After birth, whether vaginal or cesarean, your pelvic floor has gone through major changes. Many postpartum women experience:
- Changes in sexual function
- Shifts in the muscle tension
- Alterations in the nervous system response
- Different sensations during vaginal penetration
This is why traditional kegels typically aren't enough. Your pelvic floor needs a comprehensive approach that considers these unique changes and challenges.
Understanding the Mind-Body Connection
Your pelvic floor doesn't exist in isolation – it's deeply connected to your mental health and emotional well-being. Psychological factors can significantly impact pelvic floor tension, and here's why:
- Your pelvic floor muscles respond to stress and anxiety
- Past experiences, including sexual abuse or birth trauma, can cause involuntary muscle contraction
- Emotional issues can manifest as physical tension in the pelvic area
- The nervous system plays a crucial role in muscle relaxation
This is why cognitive behavioral therapy or sex therapy sometimes becomes part of a complete treatment plan. The mind-body connection is powerful, and acknowledging this can be a crucial step in your healing journey.
The Power of Consistency and Patience
When it comes to addressing painful intercourse and pelvic floor dysfunction, quick fixes rarely work. Here's what a realistic approach looks like:
Setting Realistic Expectations
- Significant improvement can realistically take 6-8 weeks of consistent practice
- Everyone's journey and timeline are different
- Some days might feel like steps backward – this is normal
- Progress isn't always linear
Creating a Sustainable Practice
The exercises shared above work best when:
- Practiced regularly (aim for 5-10 minutes daily)
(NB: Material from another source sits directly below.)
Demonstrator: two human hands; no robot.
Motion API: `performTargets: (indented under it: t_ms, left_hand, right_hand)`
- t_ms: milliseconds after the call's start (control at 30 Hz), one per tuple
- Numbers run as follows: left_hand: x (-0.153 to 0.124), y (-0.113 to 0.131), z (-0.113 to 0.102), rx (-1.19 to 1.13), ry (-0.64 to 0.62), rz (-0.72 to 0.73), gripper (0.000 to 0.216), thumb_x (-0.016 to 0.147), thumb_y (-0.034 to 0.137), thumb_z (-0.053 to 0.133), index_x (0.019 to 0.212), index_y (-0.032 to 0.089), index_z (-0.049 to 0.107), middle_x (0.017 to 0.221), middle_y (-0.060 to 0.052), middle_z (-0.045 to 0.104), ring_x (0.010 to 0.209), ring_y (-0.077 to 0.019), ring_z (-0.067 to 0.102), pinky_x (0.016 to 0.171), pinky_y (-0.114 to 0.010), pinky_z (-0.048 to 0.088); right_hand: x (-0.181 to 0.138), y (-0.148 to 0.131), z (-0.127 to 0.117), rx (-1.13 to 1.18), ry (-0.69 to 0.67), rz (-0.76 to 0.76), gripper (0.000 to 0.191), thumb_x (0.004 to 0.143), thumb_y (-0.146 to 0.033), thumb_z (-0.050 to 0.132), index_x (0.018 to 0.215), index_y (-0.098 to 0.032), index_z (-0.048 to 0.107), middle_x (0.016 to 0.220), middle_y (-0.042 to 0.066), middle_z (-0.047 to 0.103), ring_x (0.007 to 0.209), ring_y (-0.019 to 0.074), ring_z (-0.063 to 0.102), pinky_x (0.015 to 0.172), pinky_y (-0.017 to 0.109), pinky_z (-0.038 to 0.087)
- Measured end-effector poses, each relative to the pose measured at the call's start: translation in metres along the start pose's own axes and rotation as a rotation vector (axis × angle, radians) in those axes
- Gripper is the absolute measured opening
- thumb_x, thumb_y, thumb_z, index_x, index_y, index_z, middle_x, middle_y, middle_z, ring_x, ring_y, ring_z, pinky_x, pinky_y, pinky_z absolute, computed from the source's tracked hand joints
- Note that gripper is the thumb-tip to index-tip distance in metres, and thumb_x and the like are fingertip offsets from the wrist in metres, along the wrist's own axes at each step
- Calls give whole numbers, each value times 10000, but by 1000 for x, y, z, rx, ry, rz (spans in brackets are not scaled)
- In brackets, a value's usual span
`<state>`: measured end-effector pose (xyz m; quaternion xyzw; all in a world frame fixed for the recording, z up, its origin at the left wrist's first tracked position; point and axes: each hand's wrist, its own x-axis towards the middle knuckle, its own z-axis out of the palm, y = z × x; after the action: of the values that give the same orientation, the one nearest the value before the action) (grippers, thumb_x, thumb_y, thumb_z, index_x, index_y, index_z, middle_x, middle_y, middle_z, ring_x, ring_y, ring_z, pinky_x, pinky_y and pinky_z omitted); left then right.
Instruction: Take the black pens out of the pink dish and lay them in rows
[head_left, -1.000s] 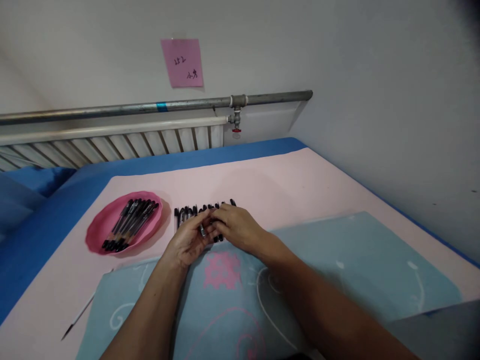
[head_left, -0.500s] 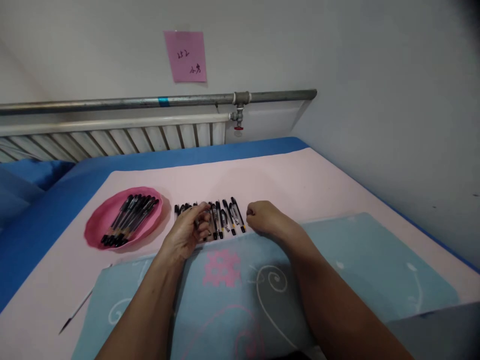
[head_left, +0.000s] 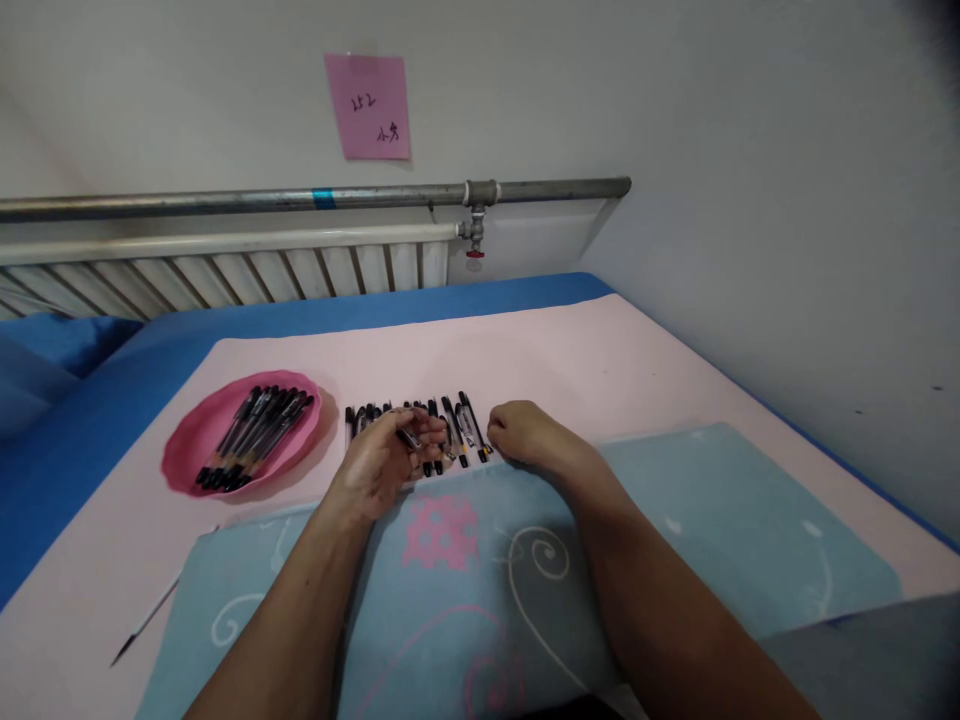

- Done with full attention and proper breathing
- Modified as needed for your comfort
- Integrated into your daily routine
Signs of Progress
Look for these indicators of improvement:
- Decreased muscle tension in the pelvic region
- More awareness of your pelvic floor muscles
- Better ability to both contract and release
- Gradual reduction in pain or discomfort
- Improved quality of life and confidence
Moving Forward with Pelvic Health
While these exercises can help address painful intercourse and other symptoms of pelvic floor dysfunction, they're just one part of the solution. Other treatment options might include:
- Working with a pelvic floor therapist
- Consulting your healthcare provider about underlying health conditions
- Addressing any psychological factors or emotional issues
- Considering sex therapy if needed
My Mama Core Workshop will tell you all you need to know about your pelvic floor and core after baby. Inside this comprehensive workshop, you'll learn:
- The correct way to do pelvic floor exercises
- How to understand what's actually happening in your body
- Ways to build the foundation for reconnecting to and strengthening your core
Remember: A tight pelvic floor isn't just about doing certain exercises—it's about learning the correct way to engage and, importantly, release these muscles. And like any lifestyle changes, addressing pelvic floor issues takes time and dedication. But with the right support, education, and tools – like those provided in the Mama Core Workshop – you can make lasting improvements in your pelvic floor health.
Final Disclaimer: While these exercises can be helpful for many women experiencing painful intercourse and pelvic floor tension, they're not a substitute for professional medical care. Always consult with your healthcare provider or a pelvic floor physical therapist to determine the cause of your pain and create an appropriate treatment plan for your specific needs.